Exercise aim — Copy the data that follows exactly, and include none of its images.

Data below —
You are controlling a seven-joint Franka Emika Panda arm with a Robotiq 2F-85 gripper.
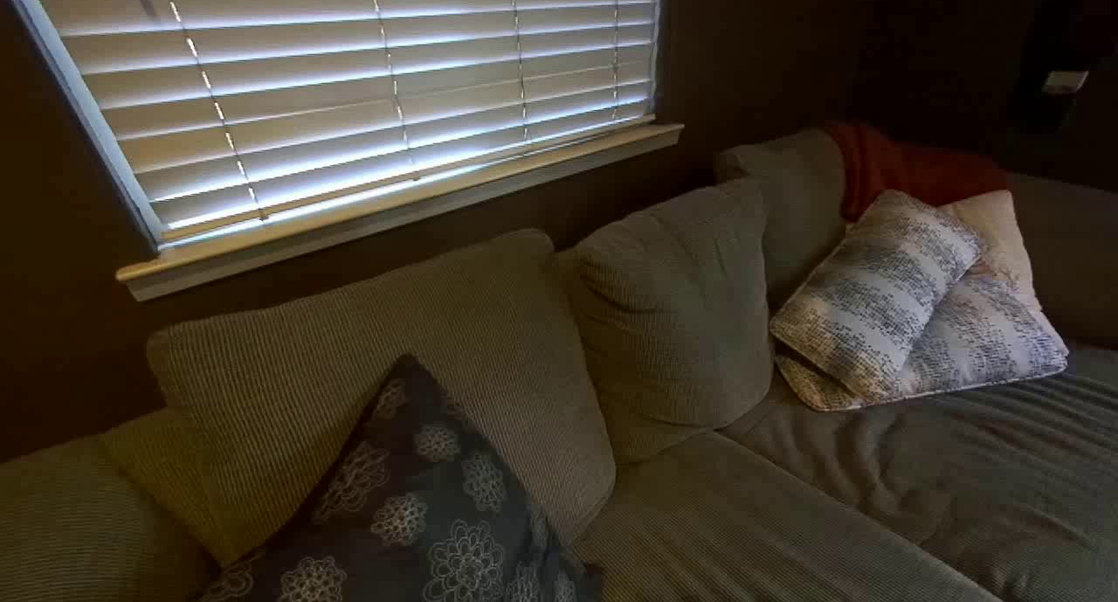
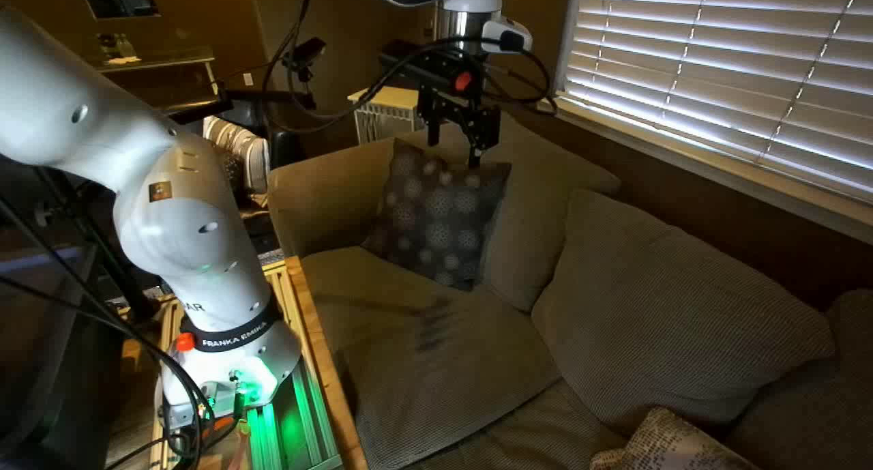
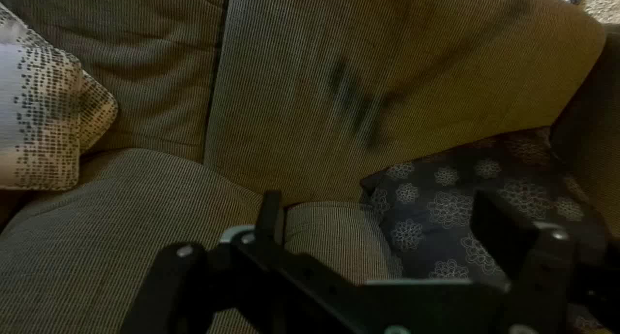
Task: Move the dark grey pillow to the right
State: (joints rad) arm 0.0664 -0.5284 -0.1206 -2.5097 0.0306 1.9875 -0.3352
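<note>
Two jaws stand spread well apart, the dark grey pillow (image 2: 438, 214) leaning below them.

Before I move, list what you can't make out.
Dark grey pillow: lower part cut by the bottom edge in an exterior view; partly behind the claw in the wrist view.
Speckled pillow: cut by bottom edge in an exterior view.
Distant items: too small to name in an exterior view.

Arm (image 2: 184, 214) bent, gripper (image 2: 454, 151) downward, fingers (image 3: 503, 232) apart
</note>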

Your solution —
You are controlling a seven-joint Franka Emika Panda arm with a Robotiq 2F-85 gripper.
Task: Move the dark grey pillow to the right
State: (joints rad) arm 0.0664 -0.5284 -0.1206 -2.5097 0.0306 1.9875 -0.3352
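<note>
Two jaws stand spread well apart, the dark grey pillow (image 2: 438, 214) leaning below them.

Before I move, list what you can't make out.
Dark grey pillow: lower part cut by the bottom edge in an exterior view; partly behind the claw in the wrist view.
Speckled pillow: cut by bottom edge in an exterior view.
Distant items: too small to name in an exterior view.

Arm (image 2: 184, 214) bent, gripper (image 2: 454, 151) downward, fingers (image 3: 503, 232) apart
</note>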

No additional output is expected.